Son todos ellos de gallarda estatura, pero feísimos de cara como el mismo demonio, y aféanse más con diversos colores que ponen en ella. Traen también pendiente del labio bajo, un pito de plata, y para eso hacen un agujero en dicho labio, cuando son muchachos. Desde entonces los inclinan al agua, y en naciendo, inmediatamente los lavan en el río, y los crían sin cubrirlos con ropa alguna en ningún tiempo. Eran innumerables los indios de esta nación, pero se ha minorado notablemente el número de ellos con las diligencias que para ello han hecho los portugueses.

El año de 48, se introdujeron por este río hasta las minas de San Pablo, que están en el riñón del Brasil, donde, como en todas partes, hacían muchos estragos;   —139→   y viendo los portugueses que habitan aquella región que, con capa de paz, cometían los más de los insultos, resolvieron pagarles en la misma moneda.

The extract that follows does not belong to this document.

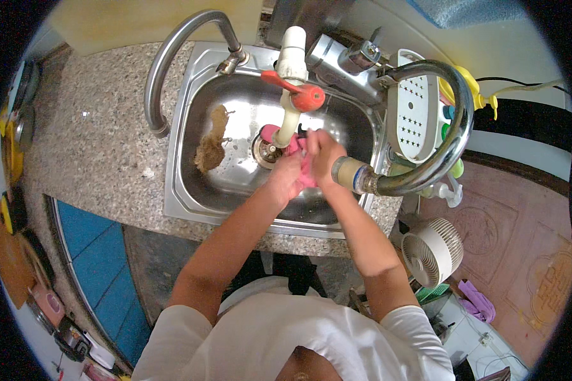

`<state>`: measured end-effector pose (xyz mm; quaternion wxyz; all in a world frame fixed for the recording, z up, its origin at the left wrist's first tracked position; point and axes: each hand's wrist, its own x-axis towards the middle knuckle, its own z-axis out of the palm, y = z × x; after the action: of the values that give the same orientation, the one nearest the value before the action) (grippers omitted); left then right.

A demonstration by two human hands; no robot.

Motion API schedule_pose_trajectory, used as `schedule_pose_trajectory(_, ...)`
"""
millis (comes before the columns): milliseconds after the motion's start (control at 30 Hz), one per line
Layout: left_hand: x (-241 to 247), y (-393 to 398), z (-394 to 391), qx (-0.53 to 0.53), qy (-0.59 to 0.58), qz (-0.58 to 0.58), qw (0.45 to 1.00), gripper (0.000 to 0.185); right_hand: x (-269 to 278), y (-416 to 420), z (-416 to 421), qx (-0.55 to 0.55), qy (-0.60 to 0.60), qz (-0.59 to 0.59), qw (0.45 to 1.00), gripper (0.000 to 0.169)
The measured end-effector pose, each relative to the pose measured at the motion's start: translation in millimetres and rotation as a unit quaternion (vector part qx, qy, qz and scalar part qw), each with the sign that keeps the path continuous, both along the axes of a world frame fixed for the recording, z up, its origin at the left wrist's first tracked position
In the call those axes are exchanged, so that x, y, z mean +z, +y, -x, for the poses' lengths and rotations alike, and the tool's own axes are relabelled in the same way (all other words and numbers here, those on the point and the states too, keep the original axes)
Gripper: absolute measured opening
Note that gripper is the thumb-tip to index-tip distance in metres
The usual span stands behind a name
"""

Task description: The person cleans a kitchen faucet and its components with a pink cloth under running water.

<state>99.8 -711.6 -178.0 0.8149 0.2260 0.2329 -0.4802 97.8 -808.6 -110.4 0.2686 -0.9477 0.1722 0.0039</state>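
Observation:
Both hands are over the steel sink basin (238,190), close together on a wet-looking pink cloth (307,174). My left hand (286,178) grips it from the lower left. My right hand (325,155), slightly blurred, closes on it from the right. Part of the pink cloth reaches left beneath the white plastic tap (287,121), which has a red lever (305,96). Beside it is the round drain strainer (268,151). A brown fibrous scrubber, perhaps loofah (212,147), lies at the basin's left side. My fingers hide much of the cloth.
A steel gooseneck tap (155,90) arches at the left. Another chrome spout (464,114) curves in from the right, its nozzle (345,174) over my right wrist. A white perforated caddy (412,119) stands right of the sink. Speckled stone countertop (100,143) extends left; a fan (431,252) stands lower right.

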Motion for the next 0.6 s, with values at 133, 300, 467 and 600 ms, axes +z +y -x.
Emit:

El caso fue éste: Por el mes de marzo de 48, apresaron los indios unas canoas de portugueses, robáronlas y mataron a los que iban en ellas. Por la parte del Paraguay, habían cometido otra semejante acción al principio del mismo año. Conocieron que por una y otra parte les habían de perseguir, y para evitarlo, ocurrieron al medio de que se valen en todas ocasiones. Pidieron paz a los portugueses, y condescendieron poniendo para ello dos condiciones: la primera, que habían de restituir cuantas cautivas tuviesen portuguesas y españolas, y la segunda que había de convocarse toda la nación y venir a vivir sobre la costa del río, en el que les dejarían cien leguas de espacio para su pesquería, pero que su morada había de ser en determinado paraje, donde se dedicarían al trabajo.

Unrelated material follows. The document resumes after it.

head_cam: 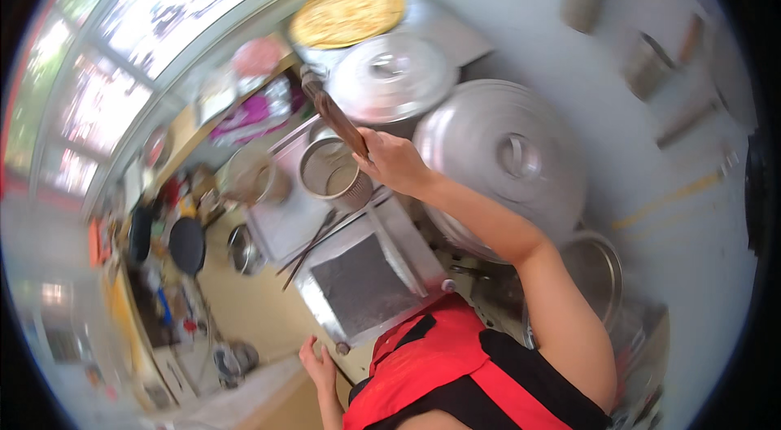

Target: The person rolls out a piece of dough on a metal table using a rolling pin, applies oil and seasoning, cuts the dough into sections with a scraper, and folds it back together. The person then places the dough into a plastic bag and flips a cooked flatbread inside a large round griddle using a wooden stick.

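My right hand (393, 161) is shut around a brown wooden handle (341, 122) that points up and left, with a darker far end. Just below the fingers stands a cylindrical metal strainer basket (341, 186); whether the handle joins it I cannot tell. Beside it is a second round container (259, 177), blurred. Low in the picture, my left hand (320, 364) hangs with fingers apart and nothing visible in it, close to a knob (343, 347) of the steel griddle (366, 283). A pair of chopsticks (308, 247) lies across the griddle's left edge.
Large lidded aluminium pots (500, 155) (390, 73) stand to the right and behind. A round yellow flatbread (348, 14) lies near the window (177, 3). Wooden-handled strainers (648, 67) hang on the right wall. A black frying pan (187, 246) and a metal bowl (244, 249) are at left.
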Motion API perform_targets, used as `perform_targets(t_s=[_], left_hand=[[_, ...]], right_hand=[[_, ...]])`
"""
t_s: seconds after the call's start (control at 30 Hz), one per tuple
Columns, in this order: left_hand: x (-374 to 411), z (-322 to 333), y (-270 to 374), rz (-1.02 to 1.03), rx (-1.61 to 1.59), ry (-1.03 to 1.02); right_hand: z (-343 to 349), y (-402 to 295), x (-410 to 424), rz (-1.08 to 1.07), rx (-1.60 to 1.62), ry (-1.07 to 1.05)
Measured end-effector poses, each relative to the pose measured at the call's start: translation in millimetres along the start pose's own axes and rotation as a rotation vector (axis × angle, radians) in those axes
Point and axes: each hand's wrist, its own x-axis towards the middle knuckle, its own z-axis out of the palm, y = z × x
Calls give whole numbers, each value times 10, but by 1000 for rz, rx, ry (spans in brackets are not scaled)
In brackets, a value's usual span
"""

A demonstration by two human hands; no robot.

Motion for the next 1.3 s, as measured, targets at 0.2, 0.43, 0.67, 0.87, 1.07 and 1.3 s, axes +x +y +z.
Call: perform_targets(t_s=[0.2,0.43,0.67,0.87,1.07,1.3], left_hand=[[223,124,180,106,-42,-57],[362,248,324,247,1,-62],[294,319,442,234,24,-17],[125,278,413,125,152,-9],[-30,200,441,89,156,-19],[-108,132,619,55,166,-66]], right_hand=[[-2046,623,-78,314,-427,220],[-4171,1412,-255,567,-964,470],[-5104,1847,245,658,-1032,702],[-5161,2059,405,771,-1001,743],[-5064,2278,216,796,-1031,790],[-5209,2026,263,731,-1013,772]])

Admitieron ellos estos partidos, y aunque no es de creer que lo hiciesen con ánimo de permanecer mucho tiempo en esta determinación; pero en fin, por las conveniencias que ellos se propusieron, partieron en busca del resto de su nación. No quiso toda ella abrazar el partido, pero sin embargo se juntaron más de quinientos indios con sus familias a aquella parte del Brasil que habían elegido.

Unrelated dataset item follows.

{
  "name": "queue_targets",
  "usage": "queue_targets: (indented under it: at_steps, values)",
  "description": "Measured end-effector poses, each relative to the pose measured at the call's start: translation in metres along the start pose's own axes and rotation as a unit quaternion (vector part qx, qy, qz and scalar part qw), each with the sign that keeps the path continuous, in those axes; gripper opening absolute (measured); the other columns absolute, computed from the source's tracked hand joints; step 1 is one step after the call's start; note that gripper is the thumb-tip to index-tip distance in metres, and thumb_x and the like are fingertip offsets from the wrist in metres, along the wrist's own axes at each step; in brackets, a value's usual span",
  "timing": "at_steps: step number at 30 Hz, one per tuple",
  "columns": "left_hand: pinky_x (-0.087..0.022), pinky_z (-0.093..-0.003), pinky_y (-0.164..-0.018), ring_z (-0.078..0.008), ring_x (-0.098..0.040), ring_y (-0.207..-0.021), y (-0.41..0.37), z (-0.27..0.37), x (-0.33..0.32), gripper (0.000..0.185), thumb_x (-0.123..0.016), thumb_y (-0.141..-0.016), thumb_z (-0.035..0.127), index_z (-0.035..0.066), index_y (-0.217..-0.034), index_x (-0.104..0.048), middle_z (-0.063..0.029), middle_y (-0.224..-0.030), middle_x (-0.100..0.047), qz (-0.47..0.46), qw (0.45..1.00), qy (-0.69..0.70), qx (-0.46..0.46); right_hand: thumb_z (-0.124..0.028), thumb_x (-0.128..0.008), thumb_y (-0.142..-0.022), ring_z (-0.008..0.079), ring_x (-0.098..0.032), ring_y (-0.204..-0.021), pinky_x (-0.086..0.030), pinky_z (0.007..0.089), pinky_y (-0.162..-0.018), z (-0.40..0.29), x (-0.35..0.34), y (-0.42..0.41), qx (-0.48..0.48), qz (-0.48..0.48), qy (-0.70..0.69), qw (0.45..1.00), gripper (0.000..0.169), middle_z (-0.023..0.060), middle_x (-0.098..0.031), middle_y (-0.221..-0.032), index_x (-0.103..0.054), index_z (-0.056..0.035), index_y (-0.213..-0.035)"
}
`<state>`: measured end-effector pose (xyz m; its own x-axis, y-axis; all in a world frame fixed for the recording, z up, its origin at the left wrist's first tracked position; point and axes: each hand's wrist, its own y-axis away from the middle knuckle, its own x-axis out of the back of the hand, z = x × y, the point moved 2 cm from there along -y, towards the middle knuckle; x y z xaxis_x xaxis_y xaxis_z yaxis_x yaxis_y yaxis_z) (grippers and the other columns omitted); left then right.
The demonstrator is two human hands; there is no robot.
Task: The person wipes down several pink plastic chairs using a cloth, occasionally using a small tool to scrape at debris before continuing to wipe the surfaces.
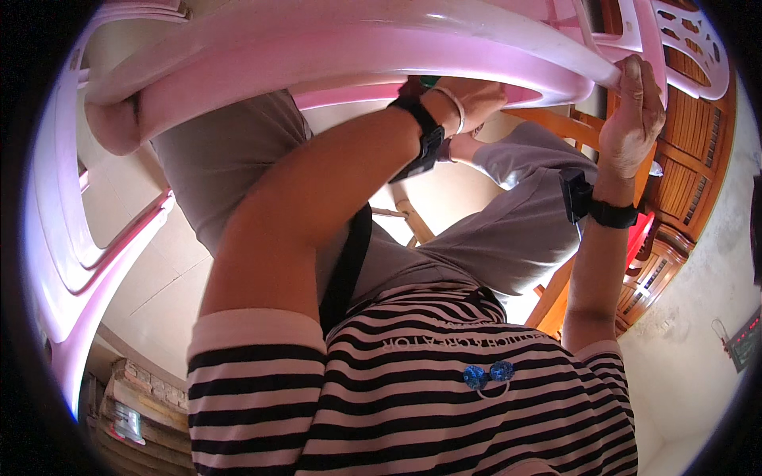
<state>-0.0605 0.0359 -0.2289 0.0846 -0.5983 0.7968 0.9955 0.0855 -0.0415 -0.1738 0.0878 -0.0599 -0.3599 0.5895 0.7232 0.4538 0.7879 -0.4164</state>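
A pink plastic chair (357,47) spans the top of the view, above my lap. At its right end, my right hand (634,119) is closed around a pale pink rail or leg. My left hand (470,101) reaches across beneath the curved pink edge. Its fingers are partly hidden, and whether they hold anything cannot be told. A small green item (428,81) shows beside the left wrist, partly covered by the chair. Each wrist bears a black strap with a device; a pale bangle is on the left wrist too.
More pink plastic chairs (65,238) stand at the left, and a pink patterned chair back (693,47) is at the upper right. Wooden furniture with slatted panels (684,143) runs along the right wall. A red object (640,238) lies near my right forearm. Bamboo-like poles (417,223) show between my legs.
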Motion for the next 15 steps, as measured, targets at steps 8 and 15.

En el tiempo que ellos consumieron en esta diligencia, buscaron los portugueses la parte más angosta del río, y donde por ser cerca de su oriente, no era   —140→   muy caudaloso, pusieron de parte a parte una reja de fierro que ocupaba desde el fondo hasta un palmo bajo de la superficie del agua, la cual habían fabricado de intento. Tenía ésta muchas puntas, al modo que suelen tenerlas las rejas en los locutorios de las monjas; asegurada esta máquina, dispusieron varias emboscadas de botes pedreros y gente para cogerlos en medio cuando llegase el lance. Pusieron los portugueses buena guardia, y cuando ya los sintieron, esperaron que pasasen de la primera emboscada y atajaron inmediatamente el río acordonando los barcos que para ello fueron necesarios. Diéronles una carga cerrada: continuaron los indios su violenta marcha satisfechos de que los botes no podían seguirlos; dieron con la reja que no permitía tránsito a las canoas; dejáronse ver en la costa, de una y otra parte muchos fusileros, y cuando los indios vieron que los iban minorando con repetidos disparos, abandonaron sus canoas en la parte donde hallaron atajado su curso, echáronse al fondo para salir a nado en alguna distancia, pero se estrellaron contra las puntas de las mismas rejas, y subían otra vez mal heridos. Finalmente paró el conflicto con la muerte de todos los indios.

No es buena acción matar a nadie con capa de paz; pero con esta gente, que sólo conoce la paz para cometer con más seguridad los insultos, creo que tiene disculpa el hecho de los portugueses, y más cuando esto se funda en una dilatada experiencia de más de   —141→   doscientos años, en los cuales, no se sabe que un solo indio de esta nación se haya convertido. Otras muchas naciones de bárbaros hay por la costa que son indios de tierra, de que en su lugar hablaremos.

Volviendo ahora al orden del diario, digo, que los días 18 y 19 navegamos sin novedad hasta la boca del río Salado, por el cual, si tuviese suficiente agua, debíamos entrar hasta la ciudad de Santa Fe, mas no había la que era necesaria, y así dimos allí fondo con ánimo de permanecer en esa ciudad hasta que pasase la pascua de la Natividad del Señor.